Jakarta, JurnalBabel.com – Anggota Komisi VI DPR, Sartono Hutomo, meminta pemerintah memperhitungkan dengan cermat dan matang sebelum resmi mengalihkan impor minyak mentah (crude oil) dan bahan bakar minyak (BBM) dari Singapura ke Amerika Serikat (AS).
Ia memahami, rencana yang dicanangkan oleh Menteri Energi dan Sumber Daya Mineral atau ESDM Bahlil Lahadalia tersebut berkaitan dengan ketahanan energi nasional.
“Terkait rencana pengalihan impor minyak mentah ke Amerika Serikat, kami ingin menegaskan bahwa setiap langkah strategis semacam ini harus diperhitungkan secara cermat dan mendalam,” tegas Sartono kepada wartawan di Jakarta, Rabu (14/5/2025).
Sartono mengingatkan, dalam konteks geopolitik global yang sedang dipengaruhi oleh perang tarif dan ketegangan internasional, pemerintah harus menghitung secara menyeluruh termasuk potensi risiko jangka panjang.
Selain itu, lanjut dia, pemerintah harus memperhitungkan long journey direct import yang akan berdampak pada stabilitas pasokan, jalur logistik, dan bahkan premi asuransi yang bisa sangat mahal akibat tingginya tingkat risiko di jalur pengiriman tertentu.
“Apalagi dalam situasi global yang tidak stabil, rantai pasok bisa terganggu sewaktu-waktu,” ujarnya.
Politisi Partai Demokrat ini menambahkan, pemerintah juga harus mempertimbangkan kualitas minyak yang akan diimpor dari AS. Sartono mengatakan, apakah minyak dari AS sesuai dengan spesifikasi yang ada karena setiap negara memiliki karakteristik berbeda.
“Minyak mentah dari AS (seperti shale oil) bisa memiliki karakteristik yang berbeda dengan yang biasa diproses di kilang Indonesia, sehingga mungkin perlu modifikasi atau campuran tertentu agar efisien dihitung nilai cost campuranya, supaya tetap mendapatkan harga yang murah dengan kualitas terbaik,” jelasnya.
Sartono berharap, adanya masukan yang konstruktif kepada pemerintah sebelum resmi mengalihkan impor minyak mentah (crude oil) dan bahan bakar minyak (BBM) dari Singapura ke Amerika Serikat (AS). Hal ini agar setiap keputusan pemerintah tidak diambil secara terburu-buru.
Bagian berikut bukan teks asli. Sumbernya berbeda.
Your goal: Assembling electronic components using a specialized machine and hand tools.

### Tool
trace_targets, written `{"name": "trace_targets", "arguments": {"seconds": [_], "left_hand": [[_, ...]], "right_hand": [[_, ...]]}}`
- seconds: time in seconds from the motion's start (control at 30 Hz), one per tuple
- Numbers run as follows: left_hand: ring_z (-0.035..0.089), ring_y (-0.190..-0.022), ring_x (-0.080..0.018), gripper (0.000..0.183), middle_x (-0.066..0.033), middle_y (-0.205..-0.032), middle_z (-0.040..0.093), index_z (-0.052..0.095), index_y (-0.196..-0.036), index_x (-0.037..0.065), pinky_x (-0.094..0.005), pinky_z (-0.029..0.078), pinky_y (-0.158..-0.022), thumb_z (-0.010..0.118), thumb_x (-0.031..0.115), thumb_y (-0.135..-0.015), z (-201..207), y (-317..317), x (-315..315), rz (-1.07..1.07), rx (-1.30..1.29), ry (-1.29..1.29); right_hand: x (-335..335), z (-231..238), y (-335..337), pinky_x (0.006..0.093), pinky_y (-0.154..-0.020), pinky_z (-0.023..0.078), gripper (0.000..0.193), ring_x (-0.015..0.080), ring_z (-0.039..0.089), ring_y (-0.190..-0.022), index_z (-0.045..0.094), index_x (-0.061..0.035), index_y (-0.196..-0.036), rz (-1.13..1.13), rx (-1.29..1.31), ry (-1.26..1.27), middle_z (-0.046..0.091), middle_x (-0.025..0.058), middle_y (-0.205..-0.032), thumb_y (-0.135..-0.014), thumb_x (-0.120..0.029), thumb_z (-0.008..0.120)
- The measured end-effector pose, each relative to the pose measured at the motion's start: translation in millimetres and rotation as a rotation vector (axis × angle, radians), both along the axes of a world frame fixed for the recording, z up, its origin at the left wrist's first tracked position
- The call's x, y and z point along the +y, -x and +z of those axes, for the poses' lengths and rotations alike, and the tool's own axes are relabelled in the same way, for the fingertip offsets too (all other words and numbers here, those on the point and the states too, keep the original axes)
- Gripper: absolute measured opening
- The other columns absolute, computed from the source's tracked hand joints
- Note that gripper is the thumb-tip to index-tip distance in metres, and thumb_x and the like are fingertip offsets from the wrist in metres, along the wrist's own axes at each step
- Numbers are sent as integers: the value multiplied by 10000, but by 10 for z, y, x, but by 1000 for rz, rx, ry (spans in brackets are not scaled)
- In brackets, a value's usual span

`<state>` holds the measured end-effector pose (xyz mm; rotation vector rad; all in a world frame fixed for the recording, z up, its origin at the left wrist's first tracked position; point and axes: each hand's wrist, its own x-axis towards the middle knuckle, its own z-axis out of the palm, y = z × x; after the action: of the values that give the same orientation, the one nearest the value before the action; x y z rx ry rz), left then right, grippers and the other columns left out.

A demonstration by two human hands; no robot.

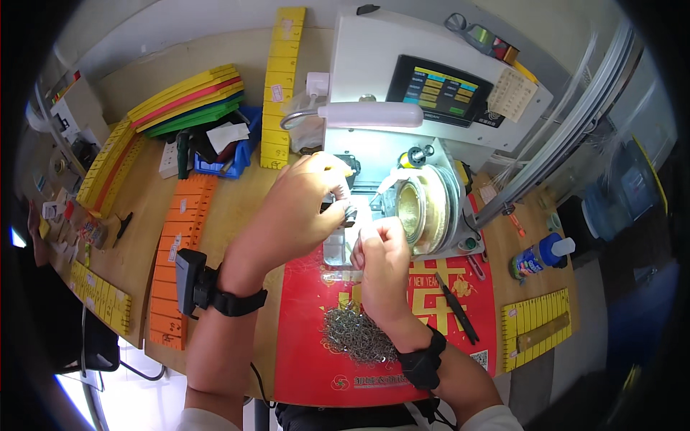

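My left hand (305, 205) is raised at the front of a white bench machine (374, 54), with thumb and fingers closed near a small dark part (350, 214). Lower and to the right, the fingertips of my right hand (386, 262) are pinched together. Glare from the lamp (374, 115) washes out whatever lies between those fingertips. Just right of both hands sits a round reel with pale and gold rims (424, 208). A heap of small silvery metal pieces (352, 330) rests on the red printed mat (309, 359), below my right hand.
Black tweezers (458, 309) lie on the mat's right side. The machine carries a screen (438, 90). At left are an orange marked strip (178, 266), stacked coloured strips (190, 100) and a blue bin (248, 140). A blue bottle (539, 255) and yellow strip (535, 327) sit right.
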<state>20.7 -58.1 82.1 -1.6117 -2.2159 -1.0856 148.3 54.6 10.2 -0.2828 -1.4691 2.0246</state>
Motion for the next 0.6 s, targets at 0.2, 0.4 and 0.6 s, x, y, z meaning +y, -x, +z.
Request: {"name": "trace_targets", "arguments": {"seconds": [0.2, 0.4, 0.6], "left_hand": [[607, -1127, -354, 148, -162, -1199, 673, 668, -969, 4, -431, 454, -981, 702, 99, -860, 111, -193, -10, 83, 91, 34], [597, -1146, -338, 127, -144, -1213, 676, 691, -960, 27, -425, 441, -968, 729, 90, -857, 95, -235, 46, 122, 129, 63], [600, -1135, -347, 110, -147, -1208, 677, 695, -928, 24, -431, 441, -968, 737, 87, -847, 131, -295, 72, 150, 147, 67]], "right_hand": [[56, 51, 163, 232, -558, 346, 150, 56, 414, -620, 490, -92, -963, 105, 25, 219, 454, -24, -775, -1068, -189, 536], [103, 29, 191, 231, -560, 348, 162, 54, 427, -623, 520, -89, -949, 71, 6, 118, 484, -25, -786, -1071, -194, 541], [124, 6, 230, 221, -570, 358, 121, 45, 447, -644, 534, -80, -968, 49, 18, 53, 512, -30, -789, -1062, -153, 560]]}}
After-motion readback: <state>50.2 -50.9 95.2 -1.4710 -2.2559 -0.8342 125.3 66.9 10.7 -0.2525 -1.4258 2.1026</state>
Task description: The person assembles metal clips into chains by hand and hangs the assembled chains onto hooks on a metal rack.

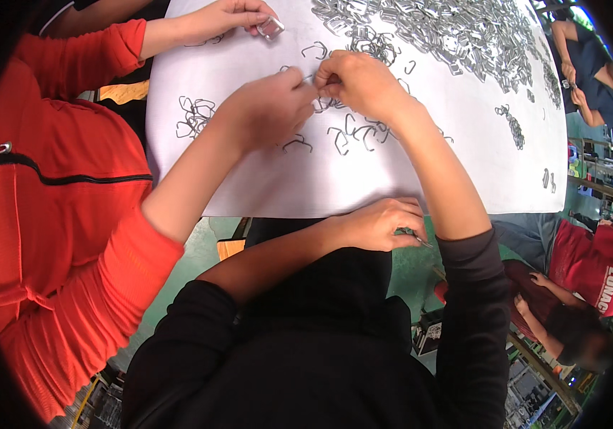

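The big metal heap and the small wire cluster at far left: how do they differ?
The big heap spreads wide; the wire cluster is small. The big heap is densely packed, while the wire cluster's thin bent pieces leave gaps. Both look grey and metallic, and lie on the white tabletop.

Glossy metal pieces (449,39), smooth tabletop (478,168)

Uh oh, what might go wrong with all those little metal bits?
The left hand holds a small metal piece past the near edge of the table, so it might fall to the floor. The right hand and the red-sleeved co-worker's blurred hand are close together, so they might bump. The overlapping bent wires could tangle.
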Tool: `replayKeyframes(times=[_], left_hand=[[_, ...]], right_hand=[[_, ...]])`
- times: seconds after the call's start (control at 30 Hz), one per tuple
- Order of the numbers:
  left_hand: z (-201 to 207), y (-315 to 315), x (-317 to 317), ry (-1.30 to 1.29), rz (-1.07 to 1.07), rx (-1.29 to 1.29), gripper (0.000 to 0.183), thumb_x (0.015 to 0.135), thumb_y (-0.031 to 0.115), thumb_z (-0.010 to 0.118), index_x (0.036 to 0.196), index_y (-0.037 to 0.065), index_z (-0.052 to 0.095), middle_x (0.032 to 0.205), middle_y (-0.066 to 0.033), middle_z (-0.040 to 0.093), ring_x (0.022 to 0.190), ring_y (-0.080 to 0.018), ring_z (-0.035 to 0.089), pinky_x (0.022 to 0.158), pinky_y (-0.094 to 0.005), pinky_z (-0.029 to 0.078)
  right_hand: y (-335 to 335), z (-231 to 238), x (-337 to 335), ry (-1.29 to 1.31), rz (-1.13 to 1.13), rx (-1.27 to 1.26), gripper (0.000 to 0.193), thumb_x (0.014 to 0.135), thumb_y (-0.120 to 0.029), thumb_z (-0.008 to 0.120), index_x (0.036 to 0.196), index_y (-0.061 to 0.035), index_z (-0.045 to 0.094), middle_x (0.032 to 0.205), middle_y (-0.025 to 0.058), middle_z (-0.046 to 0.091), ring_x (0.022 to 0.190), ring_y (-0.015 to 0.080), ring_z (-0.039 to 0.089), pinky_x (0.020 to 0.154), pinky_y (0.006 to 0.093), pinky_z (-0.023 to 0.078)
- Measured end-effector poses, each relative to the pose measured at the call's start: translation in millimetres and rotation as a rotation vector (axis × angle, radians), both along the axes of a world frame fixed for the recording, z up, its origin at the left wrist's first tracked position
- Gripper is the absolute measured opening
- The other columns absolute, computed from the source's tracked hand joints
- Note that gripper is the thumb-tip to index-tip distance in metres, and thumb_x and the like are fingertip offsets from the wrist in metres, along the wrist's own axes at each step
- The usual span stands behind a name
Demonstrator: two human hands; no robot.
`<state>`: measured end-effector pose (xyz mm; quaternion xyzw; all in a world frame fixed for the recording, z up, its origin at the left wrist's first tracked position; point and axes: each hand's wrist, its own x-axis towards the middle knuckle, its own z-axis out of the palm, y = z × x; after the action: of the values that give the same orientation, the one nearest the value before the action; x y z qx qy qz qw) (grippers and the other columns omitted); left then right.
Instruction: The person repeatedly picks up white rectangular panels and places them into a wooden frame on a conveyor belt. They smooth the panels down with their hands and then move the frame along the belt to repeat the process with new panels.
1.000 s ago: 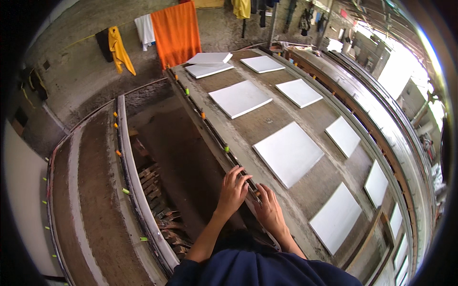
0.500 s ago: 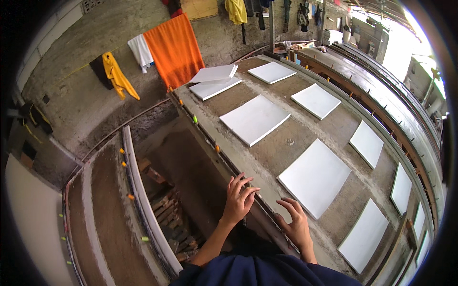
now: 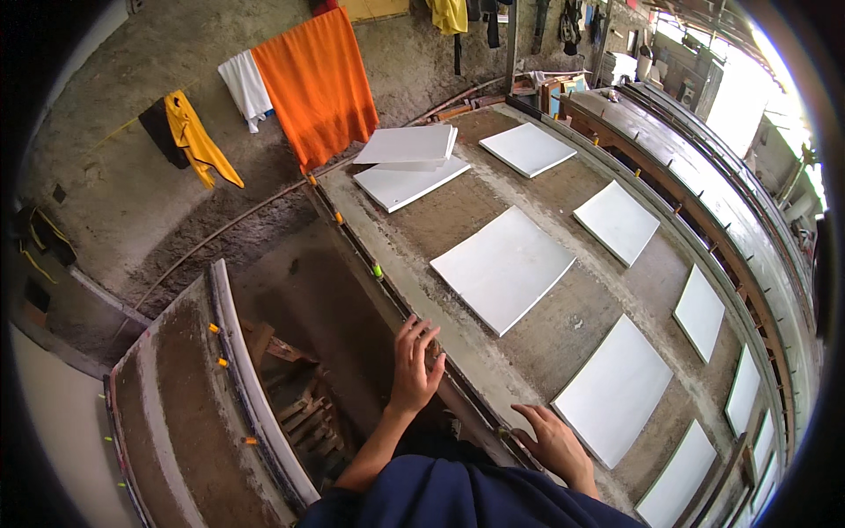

“Kita perlu memastikan bahwa kebijakan ini tidak hanya dilihat dari sisi efisiensi jangka pendek, tetapi juga dari perspektif jangka panjang: apa yang sebenarnya kita dapatkan dari Amerika Serikat dalam skema ini? Apa bentuk bargaining power kita dalam perang tarif ini? Apakah ada klausul strategis yang saling menguntungkan?,” katanya.
Sartono menegaskan, pentingnya sikap kehati-hatian pemerintah agar rencana mengalihkan impor minyak mentah (crude oil) dan bahan bakar minyak (BBM) dari Singapura ke Amerika Serikat (AS) tidak menggeser mitra tradisional yang selama ini terbukti dan mendukung kebutuhan energi RI secara berkelanjutan.
“Dengan semangat konstitusi, berdikari dalam ekonomi, mengajak semua pihak untuk memastikan bahwa kebijakan energi nasional tetap berpijak pada prinsip kedaulatan dan keberlanjutan jangka panjang,” pungkasnya.